EXERCISE DIRECTIONS
Lines that include "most" make up the answer; copy all of them from the data below.
* * *
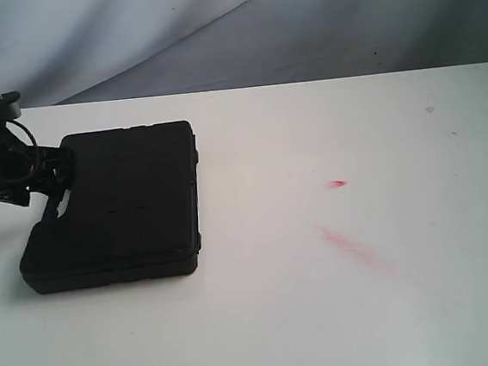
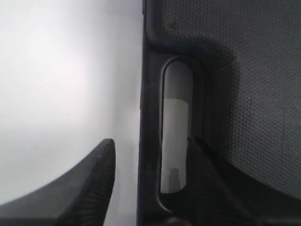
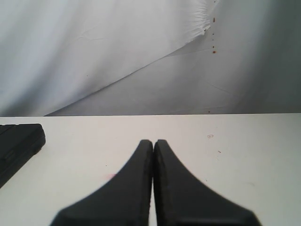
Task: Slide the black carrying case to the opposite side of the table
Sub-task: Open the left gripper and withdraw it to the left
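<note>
Straddling the handle [image 2: 150,94] of the case [image 1: 116,204], the left claw [image 2: 150,174] has one finger [image 2: 96,188] outside the bar and the other down in the handle slot. A bright strip of table [image 1: 369,309] shows between the outer finger and the bar, so the jaws are spread, not clamped. The inner finger looks close against the slot edge; contact not confirmed.

Right claw [image 3: 153,142]: fingers pressed together with nothing between them. It hangs above bare tabletop, well to the right of the case and facing the far cloth [image 3: 117,56].

Case: lying flat, lid up, on the left part of the table. Its handle side is turned to the left edge, where the left arm reaches in. Two red smears [image 1: 352,246] lie on the tabletop to its right, apart from it.

Progress (judgement): engagement at the handle is set up, but the case sits on the left side, so the slide looks barely started, if at all. Remaining: the whole crossing to the right side, past the smears, then letting go.
</note>
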`<state>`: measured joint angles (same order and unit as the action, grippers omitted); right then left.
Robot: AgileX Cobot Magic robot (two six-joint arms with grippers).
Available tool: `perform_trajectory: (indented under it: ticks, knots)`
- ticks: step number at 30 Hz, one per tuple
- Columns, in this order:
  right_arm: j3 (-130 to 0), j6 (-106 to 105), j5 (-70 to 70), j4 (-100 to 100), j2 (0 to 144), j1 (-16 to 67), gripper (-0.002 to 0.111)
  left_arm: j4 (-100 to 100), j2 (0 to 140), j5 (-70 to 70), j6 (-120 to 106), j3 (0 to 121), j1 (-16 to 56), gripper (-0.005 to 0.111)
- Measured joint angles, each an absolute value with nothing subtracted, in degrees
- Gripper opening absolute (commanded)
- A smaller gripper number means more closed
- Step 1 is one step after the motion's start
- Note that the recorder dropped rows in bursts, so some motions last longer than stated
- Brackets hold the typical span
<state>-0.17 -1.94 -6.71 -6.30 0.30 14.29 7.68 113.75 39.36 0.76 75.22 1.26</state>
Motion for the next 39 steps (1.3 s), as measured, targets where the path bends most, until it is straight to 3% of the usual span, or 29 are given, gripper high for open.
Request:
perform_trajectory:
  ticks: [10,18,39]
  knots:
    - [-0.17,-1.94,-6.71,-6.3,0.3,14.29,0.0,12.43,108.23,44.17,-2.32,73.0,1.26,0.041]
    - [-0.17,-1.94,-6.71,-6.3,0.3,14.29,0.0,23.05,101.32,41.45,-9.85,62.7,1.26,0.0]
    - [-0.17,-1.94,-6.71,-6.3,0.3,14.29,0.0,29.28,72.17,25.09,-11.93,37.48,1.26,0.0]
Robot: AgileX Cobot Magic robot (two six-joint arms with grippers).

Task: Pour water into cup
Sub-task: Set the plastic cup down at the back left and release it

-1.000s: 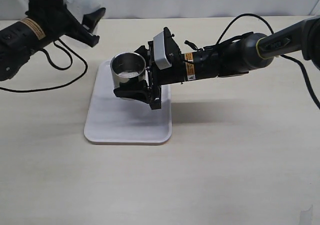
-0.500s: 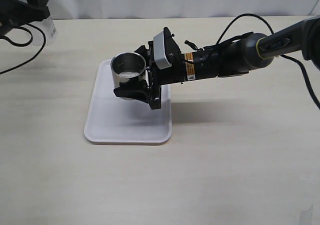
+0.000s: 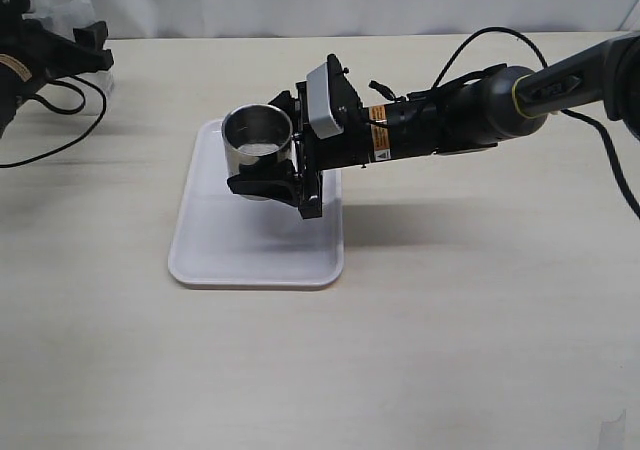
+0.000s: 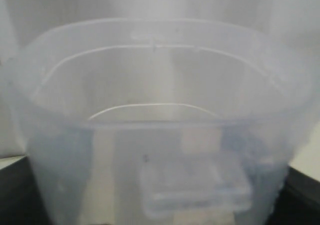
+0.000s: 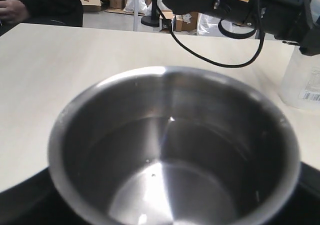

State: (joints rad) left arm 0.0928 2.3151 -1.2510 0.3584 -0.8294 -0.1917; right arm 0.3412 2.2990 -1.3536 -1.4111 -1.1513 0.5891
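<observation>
Squeezing the cup (image 3: 252,130) from two sides, the right gripper (image 3: 272,165) is closed tight on it near the middle of the frame, over the white tray (image 3: 250,260); the cup is shiny steel, hard and smooth, so it could slip; holding it around its round wall looks best; inside it is dark, with a bright spot at the bottom; at the upper left the left gripper (image 3: 65,50) is clamped on the see-through beaker (image 4: 160,110), thin, light and bendy; the water is too clear to spot.
</observation>
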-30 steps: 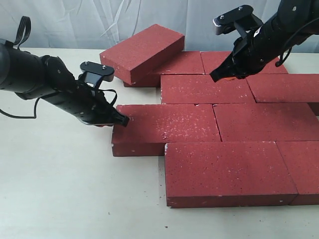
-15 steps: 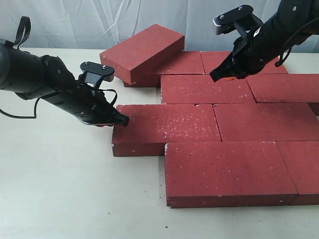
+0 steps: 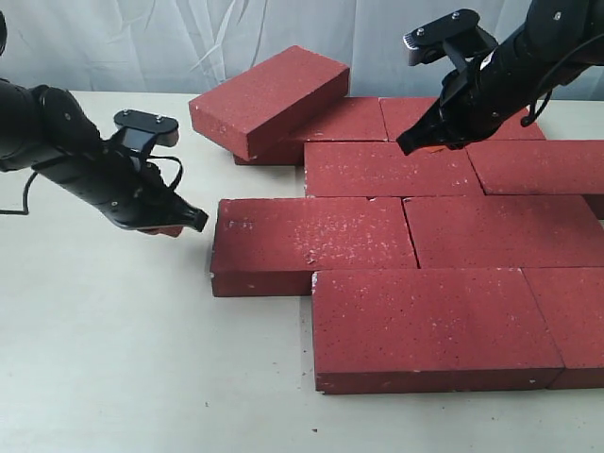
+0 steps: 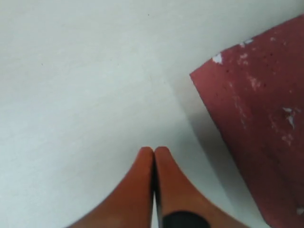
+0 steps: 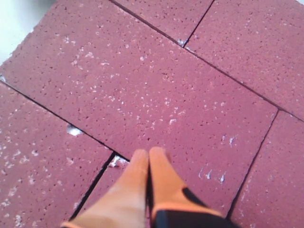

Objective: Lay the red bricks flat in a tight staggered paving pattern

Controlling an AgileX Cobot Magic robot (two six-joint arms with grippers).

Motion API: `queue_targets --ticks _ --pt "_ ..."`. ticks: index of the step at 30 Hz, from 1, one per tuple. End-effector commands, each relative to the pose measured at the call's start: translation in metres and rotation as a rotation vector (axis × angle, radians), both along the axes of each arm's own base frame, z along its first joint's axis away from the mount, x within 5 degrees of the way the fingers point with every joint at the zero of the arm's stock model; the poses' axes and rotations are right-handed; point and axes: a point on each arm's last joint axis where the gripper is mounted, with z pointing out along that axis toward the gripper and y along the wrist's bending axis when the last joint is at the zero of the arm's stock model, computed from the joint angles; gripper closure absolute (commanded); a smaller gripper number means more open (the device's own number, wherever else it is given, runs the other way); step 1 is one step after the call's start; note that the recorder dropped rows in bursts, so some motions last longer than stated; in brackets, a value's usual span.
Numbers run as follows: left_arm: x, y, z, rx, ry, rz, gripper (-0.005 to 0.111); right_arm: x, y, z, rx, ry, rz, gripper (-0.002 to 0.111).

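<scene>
Several dark red bricks lie flat in staggered rows on the table, among them a middle-row brick (image 3: 311, 241) and a front brick (image 3: 429, 326). One brick (image 3: 269, 99) rests tilted on top of a flat one at the back left. My left gripper (image 3: 198, 223) is shut and empty, just off the left end of the middle-row brick, whose corner (image 4: 256, 109) shows beside its orange fingertips (image 4: 153, 151). My right gripper (image 3: 406, 148) is shut and empty, hovering over the back rows; its tip (image 5: 149, 153) hangs above a brick (image 5: 156, 90) near a seam.
Bare pale table (image 3: 113, 349) spreads to the left and front of the bricks. A light curtain (image 3: 142, 38) hangs behind. The bricks run off the right edge of the exterior view.
My left gripper has drawn back to the left, away from the end of the middle-row brick. The right arm and the bricks have stayed still.
</scene>
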Motion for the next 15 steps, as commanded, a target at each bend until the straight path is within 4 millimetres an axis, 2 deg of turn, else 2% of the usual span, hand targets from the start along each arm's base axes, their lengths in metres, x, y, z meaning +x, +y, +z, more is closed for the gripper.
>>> queue_targets --ticks 1,6,10,15 --pt "-0.001 0.002 0.006 0.008 0.000 -0.014 0.107 0.001 -0.001 -0.001 0.010 -0.004 -0.010 0.109" --pt "0.012 0.005 0.020 0.023 -0.183 0.026 0.107 0.006 0.001 -0.004 0.057 -0.028 -0.042 0.109" --pt "0.022 0.008 0.035 0.029 -0.339 0.064 0.107 0.021 0.004 -0.001 0.151 -0.160 -0.130 0.109" --pt "0.036 0.012 0.043 0.049 -0.533 0.119 0.107 0.042 0.010 0.003 0.144 -0.405 -0.145 0.109"
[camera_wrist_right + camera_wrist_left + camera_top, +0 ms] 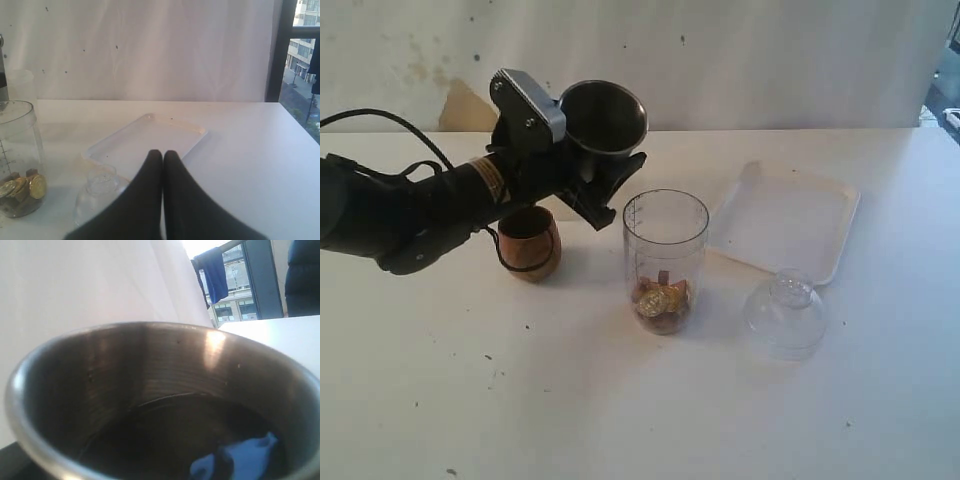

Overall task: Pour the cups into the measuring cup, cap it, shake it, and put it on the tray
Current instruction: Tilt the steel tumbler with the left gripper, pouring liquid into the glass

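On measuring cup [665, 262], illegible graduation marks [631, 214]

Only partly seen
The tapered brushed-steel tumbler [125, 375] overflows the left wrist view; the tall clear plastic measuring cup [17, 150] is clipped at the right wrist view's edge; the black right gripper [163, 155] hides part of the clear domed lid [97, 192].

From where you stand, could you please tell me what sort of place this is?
Probably an upper-floor indoor test room: plain white table, stained white wall, window onto city buildings.
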### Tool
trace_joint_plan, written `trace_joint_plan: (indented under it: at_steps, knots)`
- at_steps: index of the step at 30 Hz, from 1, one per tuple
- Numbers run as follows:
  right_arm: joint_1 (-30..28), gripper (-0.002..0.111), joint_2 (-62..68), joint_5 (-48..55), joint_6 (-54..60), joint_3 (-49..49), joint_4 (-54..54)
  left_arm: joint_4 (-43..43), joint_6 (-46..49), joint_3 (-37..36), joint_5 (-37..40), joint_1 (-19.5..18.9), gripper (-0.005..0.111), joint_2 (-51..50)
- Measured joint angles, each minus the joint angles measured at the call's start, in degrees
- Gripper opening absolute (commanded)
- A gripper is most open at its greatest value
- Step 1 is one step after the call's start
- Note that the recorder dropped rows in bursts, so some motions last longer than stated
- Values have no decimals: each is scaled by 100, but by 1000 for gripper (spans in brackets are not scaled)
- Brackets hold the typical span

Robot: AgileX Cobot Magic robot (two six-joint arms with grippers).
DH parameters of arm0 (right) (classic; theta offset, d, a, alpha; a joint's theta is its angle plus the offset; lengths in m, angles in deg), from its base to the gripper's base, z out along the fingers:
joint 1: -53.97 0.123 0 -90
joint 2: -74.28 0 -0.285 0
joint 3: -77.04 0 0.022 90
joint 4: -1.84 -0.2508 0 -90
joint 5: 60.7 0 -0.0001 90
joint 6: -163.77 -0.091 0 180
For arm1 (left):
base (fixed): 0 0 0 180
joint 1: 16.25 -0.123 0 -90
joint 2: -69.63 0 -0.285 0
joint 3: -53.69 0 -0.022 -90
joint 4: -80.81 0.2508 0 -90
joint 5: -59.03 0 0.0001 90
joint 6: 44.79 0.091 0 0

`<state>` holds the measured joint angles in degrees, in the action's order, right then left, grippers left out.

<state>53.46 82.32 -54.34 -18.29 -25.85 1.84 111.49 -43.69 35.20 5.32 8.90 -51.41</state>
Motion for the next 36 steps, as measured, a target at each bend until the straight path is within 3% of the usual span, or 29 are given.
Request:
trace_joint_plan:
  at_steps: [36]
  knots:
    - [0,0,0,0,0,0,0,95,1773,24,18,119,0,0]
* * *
WRITTEN RESPONSE
Motion for the next 39 steps (1.3 s), as measured, targets where the path bends most, until it is straight to 3% of the usual span, or 29 are given, gripper high for open.
- A gripper is most open at its greatest value

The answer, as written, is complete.